He told me I need to go find a little 7 year old boy in Rehanliyah (A Southern town in Turkey) who lost his leg in a bombing. The boy asked this man if he could please come to America so he could get his leg back. I will be looking for this kid and I have a message for him from the man: He is working on your visa.
The boy was playing with his friends in Aleppo when bombs started dropping. He ran for shelter and grabbed his friends. Then he remembered his mom was still in the house.. He left the bomb shelter and raced back home, just in time for a bomb to take his leg off. I'm sure every mom dreams of a son who would take care of them when they are older, but not a 7 year old boy who returns to come find his mother.
I asked the Medicine man why he keeps going back. He said that when he saw Syrian Refugees making stitching supplies out of plastic bags and sewing up kids faces without anesthetics, it broke his heart. He pays out of pocket to go and do this.
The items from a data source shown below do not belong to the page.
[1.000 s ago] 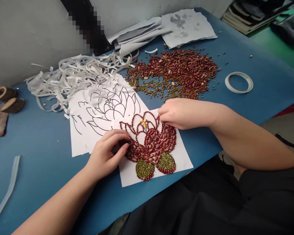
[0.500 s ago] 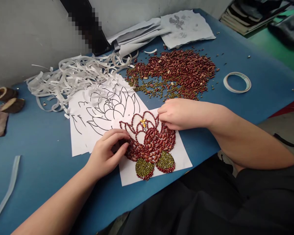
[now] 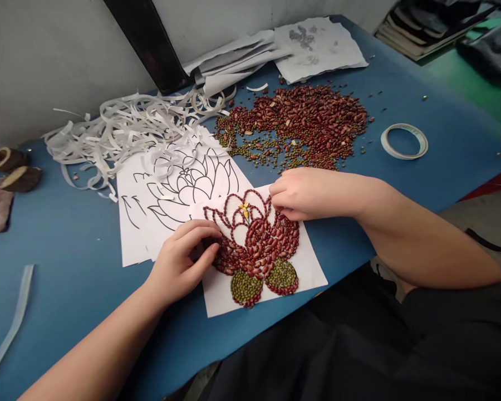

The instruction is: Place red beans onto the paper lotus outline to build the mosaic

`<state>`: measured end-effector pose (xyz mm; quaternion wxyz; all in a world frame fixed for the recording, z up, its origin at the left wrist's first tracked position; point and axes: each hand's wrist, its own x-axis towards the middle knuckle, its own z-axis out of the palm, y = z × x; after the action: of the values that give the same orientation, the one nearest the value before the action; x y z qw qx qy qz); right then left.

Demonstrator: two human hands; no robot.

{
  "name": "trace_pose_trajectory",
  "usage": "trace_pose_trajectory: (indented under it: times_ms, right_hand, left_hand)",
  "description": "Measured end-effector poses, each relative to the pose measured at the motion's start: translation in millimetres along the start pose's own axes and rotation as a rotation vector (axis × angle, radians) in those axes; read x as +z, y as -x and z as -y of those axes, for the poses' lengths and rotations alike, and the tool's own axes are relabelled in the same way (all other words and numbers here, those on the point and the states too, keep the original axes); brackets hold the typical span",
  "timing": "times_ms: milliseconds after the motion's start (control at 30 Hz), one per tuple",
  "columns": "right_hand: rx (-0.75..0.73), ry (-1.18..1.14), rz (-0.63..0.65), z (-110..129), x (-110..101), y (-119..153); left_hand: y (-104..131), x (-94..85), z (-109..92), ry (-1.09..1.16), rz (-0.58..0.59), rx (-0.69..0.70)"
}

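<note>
A white sheet (image 3: 311, 267) bears a flower made of red beans (image 3: 271, 236), with two round patches of green mung beans (image 3: 247, 285) below it. Yellow pieces (image 3: 244, 210) form a small shape among the outlined petals. At the flower's left edge rests my left hand (image 3: 183, 259), fingers bent and the thumb held apart, holding nothing that I can see. My right hand (image 3: 296, 194) is at the upper right petals, fingertips pinched together and pointing down. Whatever lies between them is hidden.
Behind the sheet lie line-drawn flower papers (image 3: 162, 206) under curled paper strips (image 3: 129, 128). A pile of mixed beans (image 3: 309, 122) spreads beyond my right hand. A tape roll (image 3: 404, 141) lies to its right, crumpled paper (image 3: 317, 47) at the back, cut wood pieces (image 3: 20, 179) far left.
</note>
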<state>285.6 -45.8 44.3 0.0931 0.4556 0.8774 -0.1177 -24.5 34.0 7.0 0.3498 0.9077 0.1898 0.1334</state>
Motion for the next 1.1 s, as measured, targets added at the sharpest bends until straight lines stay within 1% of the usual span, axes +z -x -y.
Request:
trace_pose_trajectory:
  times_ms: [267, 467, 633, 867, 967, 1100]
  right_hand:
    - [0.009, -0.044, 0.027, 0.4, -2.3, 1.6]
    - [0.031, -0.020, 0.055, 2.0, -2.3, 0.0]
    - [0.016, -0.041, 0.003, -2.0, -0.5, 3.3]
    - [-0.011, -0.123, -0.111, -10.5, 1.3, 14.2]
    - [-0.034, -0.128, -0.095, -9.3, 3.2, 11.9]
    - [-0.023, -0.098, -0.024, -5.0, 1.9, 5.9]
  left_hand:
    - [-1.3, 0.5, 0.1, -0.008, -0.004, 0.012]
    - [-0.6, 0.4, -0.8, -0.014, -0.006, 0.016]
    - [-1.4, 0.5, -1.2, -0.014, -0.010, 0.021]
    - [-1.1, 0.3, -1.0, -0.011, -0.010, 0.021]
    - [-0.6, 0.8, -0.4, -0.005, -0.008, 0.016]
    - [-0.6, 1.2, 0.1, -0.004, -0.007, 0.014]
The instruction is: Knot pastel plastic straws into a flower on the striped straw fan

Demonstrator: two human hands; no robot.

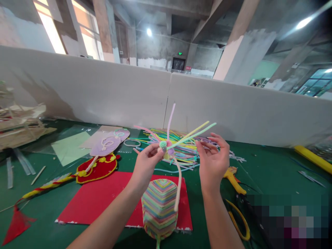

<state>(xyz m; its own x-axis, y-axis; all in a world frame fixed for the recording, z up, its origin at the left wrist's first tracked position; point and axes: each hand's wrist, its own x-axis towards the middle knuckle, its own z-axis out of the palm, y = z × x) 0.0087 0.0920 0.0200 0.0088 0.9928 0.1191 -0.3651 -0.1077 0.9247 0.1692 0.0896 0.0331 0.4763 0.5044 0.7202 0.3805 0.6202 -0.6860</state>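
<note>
My left hand [150,159] pinches a cluster of small coiled pipe cleaners [170,151] in mint, pink, purple and yellow. Loose stems fan out from it: pink to the left, lilac upward, yellow and green to the right, and a peach one curving down. Beside the cluster, on the right, my right hand [214,159] is raised with loosely bent fingers and nothing visible in them. Below both hands, a striped leaf-shaped fan [160,207] of pastel pipe cleaners lies partly over a red sheet [103,199].
Behind the hands lies a pile of pipe cleaners [186,155]. To the left are a red fan with yellow trim [100,169], purple oval pieces [106,143] and a pale green sheet [70,148]. Yellow-handled scissors [245,233] and a yellow glue gun [234,181] lie right. A white partition [116,93] stands behind.
</note>
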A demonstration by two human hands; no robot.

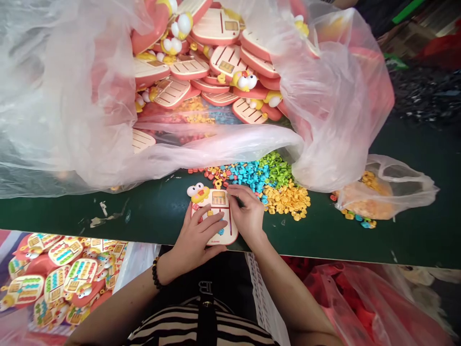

He hits up the local doctors for supplies.. He is currently, as we speak doing just that to set me up with some medicine.
I have much to do in Turkey.. There will be time for many things, helping, seeing things, learning new things, and exploring not just physical structures but emotional ones as well.
I just packed my backpack. Its pretty impressive. Its one backpack. I made little origami earring kits to take to the kids. I don't know what to expect, and I'm trying not to expect anything so that every single thing that happens is pure in it's existence to my eyes rather than seeing things the way I want to see them.
Okay, more trip planning to do. But had to write that.